PROBLEM DESCRIPTION = The entries below contain a stretch that opens with the line containing "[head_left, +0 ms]" and closes with the line containing "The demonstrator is"; set down that stretch exactly, both ends included, and nothing else.

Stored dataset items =

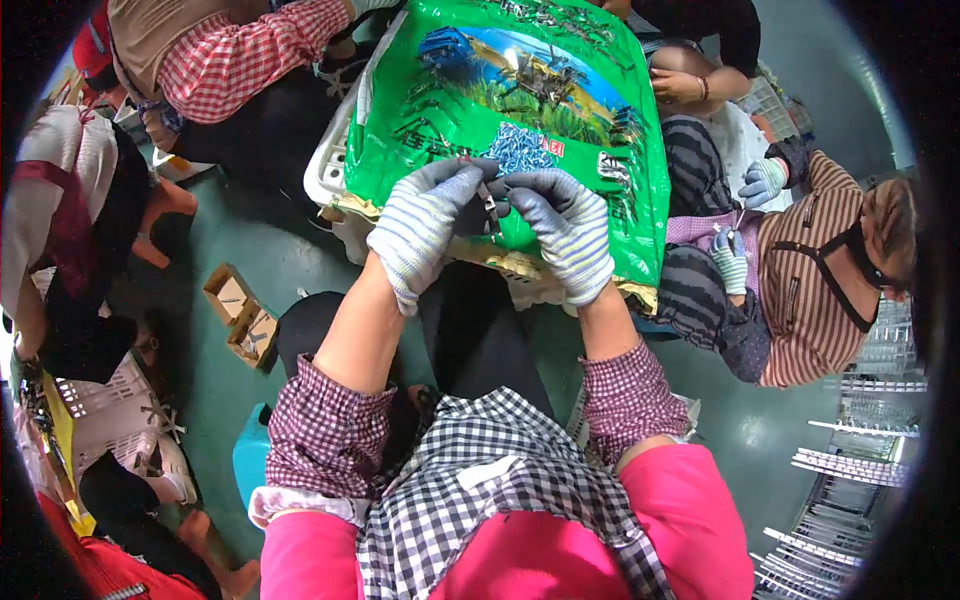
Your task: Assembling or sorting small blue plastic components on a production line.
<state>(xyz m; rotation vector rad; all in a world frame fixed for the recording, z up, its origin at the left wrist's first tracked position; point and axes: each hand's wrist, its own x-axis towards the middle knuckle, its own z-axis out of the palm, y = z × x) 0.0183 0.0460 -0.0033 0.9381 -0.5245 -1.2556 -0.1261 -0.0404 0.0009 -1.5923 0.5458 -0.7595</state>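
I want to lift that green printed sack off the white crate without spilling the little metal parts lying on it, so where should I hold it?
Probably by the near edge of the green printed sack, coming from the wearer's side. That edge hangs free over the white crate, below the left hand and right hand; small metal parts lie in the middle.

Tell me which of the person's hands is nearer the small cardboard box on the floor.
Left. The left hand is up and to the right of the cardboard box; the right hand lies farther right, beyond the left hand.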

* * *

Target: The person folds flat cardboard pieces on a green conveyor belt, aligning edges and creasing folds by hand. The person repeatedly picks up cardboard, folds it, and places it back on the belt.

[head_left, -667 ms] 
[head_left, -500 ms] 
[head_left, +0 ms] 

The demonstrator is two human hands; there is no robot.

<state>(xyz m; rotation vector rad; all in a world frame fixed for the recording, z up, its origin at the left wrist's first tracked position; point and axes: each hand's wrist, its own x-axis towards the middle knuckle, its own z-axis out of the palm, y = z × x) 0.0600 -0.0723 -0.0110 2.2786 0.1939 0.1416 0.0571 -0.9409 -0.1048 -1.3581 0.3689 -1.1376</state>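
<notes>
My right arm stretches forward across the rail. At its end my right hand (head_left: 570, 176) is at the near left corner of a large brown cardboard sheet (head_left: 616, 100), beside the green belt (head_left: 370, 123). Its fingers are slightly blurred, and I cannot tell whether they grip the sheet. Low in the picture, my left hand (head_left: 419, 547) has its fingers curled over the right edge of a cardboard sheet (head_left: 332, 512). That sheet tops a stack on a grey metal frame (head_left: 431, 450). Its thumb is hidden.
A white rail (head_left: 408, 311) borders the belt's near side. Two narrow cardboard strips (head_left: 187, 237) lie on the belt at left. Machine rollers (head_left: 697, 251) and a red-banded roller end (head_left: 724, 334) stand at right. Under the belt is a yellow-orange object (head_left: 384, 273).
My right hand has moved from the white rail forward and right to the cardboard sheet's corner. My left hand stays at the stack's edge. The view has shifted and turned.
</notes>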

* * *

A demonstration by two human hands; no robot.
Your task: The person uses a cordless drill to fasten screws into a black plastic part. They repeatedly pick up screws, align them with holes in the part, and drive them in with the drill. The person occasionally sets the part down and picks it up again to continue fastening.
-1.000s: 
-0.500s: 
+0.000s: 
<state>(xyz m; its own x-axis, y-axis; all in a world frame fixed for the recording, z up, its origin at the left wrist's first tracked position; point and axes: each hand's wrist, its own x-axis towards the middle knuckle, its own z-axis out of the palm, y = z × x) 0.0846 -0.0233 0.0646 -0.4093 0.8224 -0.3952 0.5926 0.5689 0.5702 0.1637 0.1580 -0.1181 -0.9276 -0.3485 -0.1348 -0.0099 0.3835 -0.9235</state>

TASK ANSWER =
[head_left, +0 ms] 

The demonstrator is two human hands; there is no robot.

Here the exercise is finished.